Several wooden poles had been sunk into the ground to support a sort of overhanging porch of thatch at the front of the house. There was a small table and a single stool. A trencher and cracked old mug sat on the table, some remnants of dried food crusted to the former. There was no telling how long ago that meal had been left out on the table. Caewen carefully pushed at the door with a foot. It creaked a little. “Hello?” she said, half-expecting to smell something dead inside. It seemed like the sort of place where you’d find a body, rotting and forgotten.
It turned out to not smell of rot, but it certainly had a smell. There was a thick, musty body-stink inside. It was unpleasant enough to force Caewen to take small, shallow breaths as she stepped into the space, covering her mouth with a sleeve. A movement and a rustle at the far end of the darkened cottage interior suggesting that someone was still living in the place. “Hello?” she tried again.
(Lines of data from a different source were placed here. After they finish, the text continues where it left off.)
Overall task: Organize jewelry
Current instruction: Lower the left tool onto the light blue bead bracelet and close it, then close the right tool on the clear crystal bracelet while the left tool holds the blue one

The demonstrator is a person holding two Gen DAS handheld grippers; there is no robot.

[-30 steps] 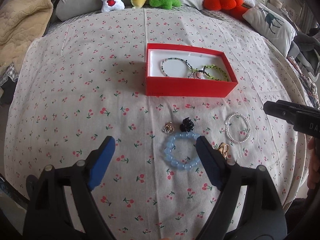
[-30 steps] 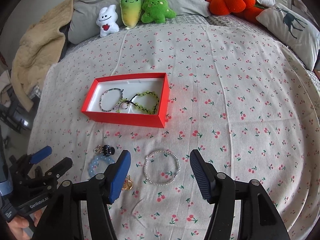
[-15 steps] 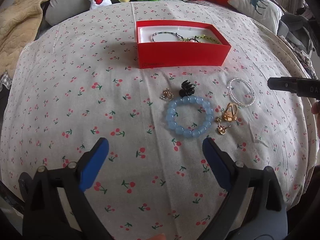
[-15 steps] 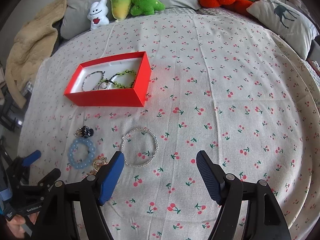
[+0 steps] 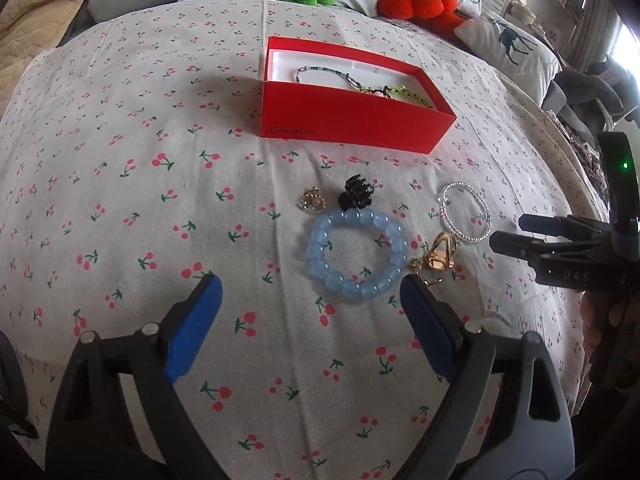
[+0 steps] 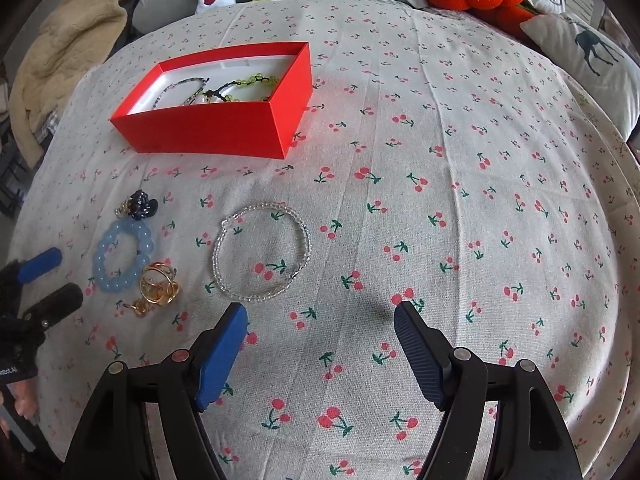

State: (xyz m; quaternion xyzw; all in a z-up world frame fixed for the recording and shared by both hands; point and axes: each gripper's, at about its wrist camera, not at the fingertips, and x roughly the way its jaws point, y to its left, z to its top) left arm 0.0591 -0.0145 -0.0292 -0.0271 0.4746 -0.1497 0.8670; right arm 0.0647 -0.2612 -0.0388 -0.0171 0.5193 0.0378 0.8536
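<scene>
Below, two grippers hover over jewelry scattered on a cherry-print bedspread [image 6: 440, 160].
Left gripper [image 5: 308, 308]: jaws closing but wide, empty, near a blue bead bracelet [image 5: 356, 254]. Right gripper [image 6: 320, 332]: jaws wide, empty, just short of a clear bead bracelet [image 6: 262, 252]. Gold rings [image 6: 158, 282] lie between the bracelets. Behind, a red box [image 6: 208, 132] holds more bracelets.

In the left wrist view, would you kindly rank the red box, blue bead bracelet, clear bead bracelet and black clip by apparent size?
1. red box
2. blue bead bracelet
3. clear bead bracelet, though it lies slightly farther away
4. black clip
</scene>
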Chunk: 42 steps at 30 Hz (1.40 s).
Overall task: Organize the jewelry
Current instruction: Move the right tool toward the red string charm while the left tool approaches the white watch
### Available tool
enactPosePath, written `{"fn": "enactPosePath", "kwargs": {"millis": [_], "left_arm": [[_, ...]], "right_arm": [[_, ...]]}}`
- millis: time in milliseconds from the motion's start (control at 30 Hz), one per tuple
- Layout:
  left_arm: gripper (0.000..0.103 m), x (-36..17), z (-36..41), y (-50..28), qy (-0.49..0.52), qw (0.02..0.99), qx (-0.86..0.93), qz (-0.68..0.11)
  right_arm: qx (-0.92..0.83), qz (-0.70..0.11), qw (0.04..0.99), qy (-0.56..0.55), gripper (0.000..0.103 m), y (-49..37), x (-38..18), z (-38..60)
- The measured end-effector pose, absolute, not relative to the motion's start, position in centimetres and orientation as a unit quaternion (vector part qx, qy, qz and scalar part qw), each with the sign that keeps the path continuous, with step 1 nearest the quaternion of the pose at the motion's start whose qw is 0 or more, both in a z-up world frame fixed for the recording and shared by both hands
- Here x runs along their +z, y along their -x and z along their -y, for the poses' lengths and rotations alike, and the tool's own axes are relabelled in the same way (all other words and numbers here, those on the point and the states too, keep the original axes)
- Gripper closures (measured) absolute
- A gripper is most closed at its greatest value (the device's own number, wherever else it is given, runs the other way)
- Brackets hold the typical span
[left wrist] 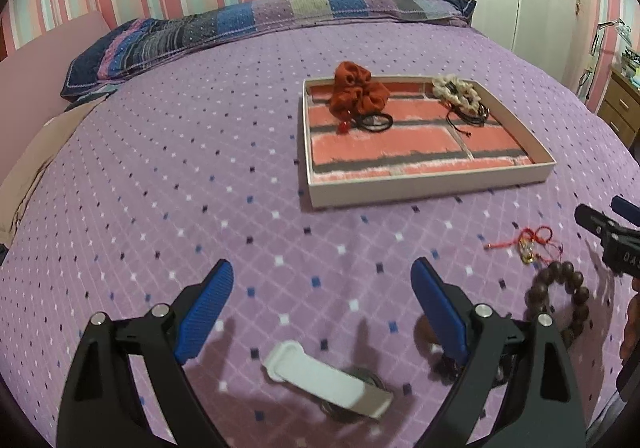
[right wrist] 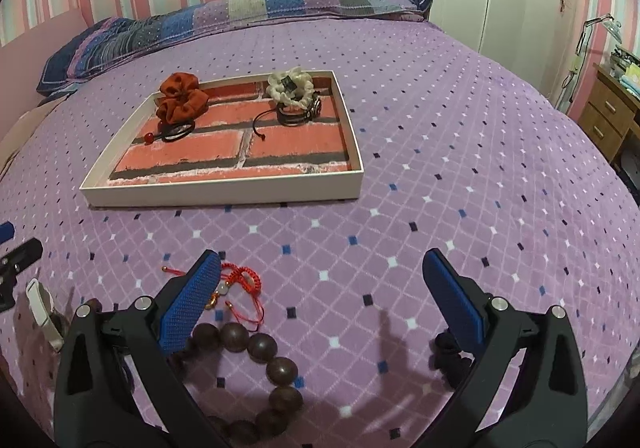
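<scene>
— Purple quilted bedspread (left wrist: 200, 176) everywhere; what sits nearest on it?

— Under the left hand-held gripper (left wrist: 322, 280), whose blue pads stand wide apart with nothing between them, lies a white watch strap (left wrist: 328, 378) over a round metal piece, partly blurred. The right hand-held gripper (right wrist: 324, 276) is spread just as wide, also empty. A bracelet of dark brown wooden beads (right wrist: 264, 368) curves below it, its left side hidden behind the left finger.

— And just past the beads?

— A red braided cord bracelet (right wrist: 244, 280) with a small pale and gold charm lies just beyond the beads, part of it behind the same pad.

— How much free bed is around them?

— A bare strip of bedspread separates these pieces from the near wall of the shallow white tray (right wrist: 224, 190). To the tray's right the bed runs open to its edge, where a wooden drawer unit (right wrist: 608, 112) stands.

— What is in the tray?

— Its floor has a red brick print. A rust-orange scrunchie (right wrist: 180, 98) leans at the far left corner with black hair ties (right wrist: 178, 130) touching it; a cream scrunchie (right wrist: 290, 88) and dark cord bracelets (right wrist: 298, 112) sit at the far right. The near half is bare. Behind lies a patchwork pillow (right wrist: 240, 12).
</scene>
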<state>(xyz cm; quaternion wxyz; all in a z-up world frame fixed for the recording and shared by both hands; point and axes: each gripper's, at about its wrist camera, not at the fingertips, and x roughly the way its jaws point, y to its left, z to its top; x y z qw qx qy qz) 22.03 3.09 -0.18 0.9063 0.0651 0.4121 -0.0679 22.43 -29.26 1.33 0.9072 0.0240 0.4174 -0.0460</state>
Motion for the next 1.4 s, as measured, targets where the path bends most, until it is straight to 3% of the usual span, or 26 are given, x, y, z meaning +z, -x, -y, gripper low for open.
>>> {"fn": "enactPosePath", "kwargs": {"millis": [1267,1367,1400], "left_arm": [[0.015,-3.7,-5.8,-19.1,-0.03,0.896,-0.07,-0.436],[0.018,-4.3,-6.1,-19.3,-0.025,0.895,-0.073,-0.439],[0.023,-4.6,-6.1,-19.3,-0.023,0.893,-0.075,-0.442]], "right_arm": [[-0.014,-0.458,0.888,0.046,0.016,-23.2,-2.3,25.7],[-0.011,-0.462,0.886,0.047,0.022,-23.5,-2.9,25.4],[-0.012,-0.46,0.887,0.046,0.023,-23.5,-3.1,25.3]]}}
“I’m not dead yet,” croaked a voice from the darkness. Fragile wet coughing followed. “You can’t have it. It is mine, and you’ll have to kill me to take it.”
Caewen’s eyes adjusted slowly. The interior was a pigsty, metaphorically speaking. Aside from the clutter of old broken furnishings, the shelves full of rubbish, the dirt over the floor, it seemed that whoever was living here had taken to using one corner of the cottage as a latrine instead of going outside. It was filthy and it smelled worse than any farm dungheap that Caewen had ever chanced past. Cowering in a corner of the room was an ancient man, hair gone except for a few strands, skin like shrivelled greyed paper. His eyes were feverishly bright, though they stared with blind wetness.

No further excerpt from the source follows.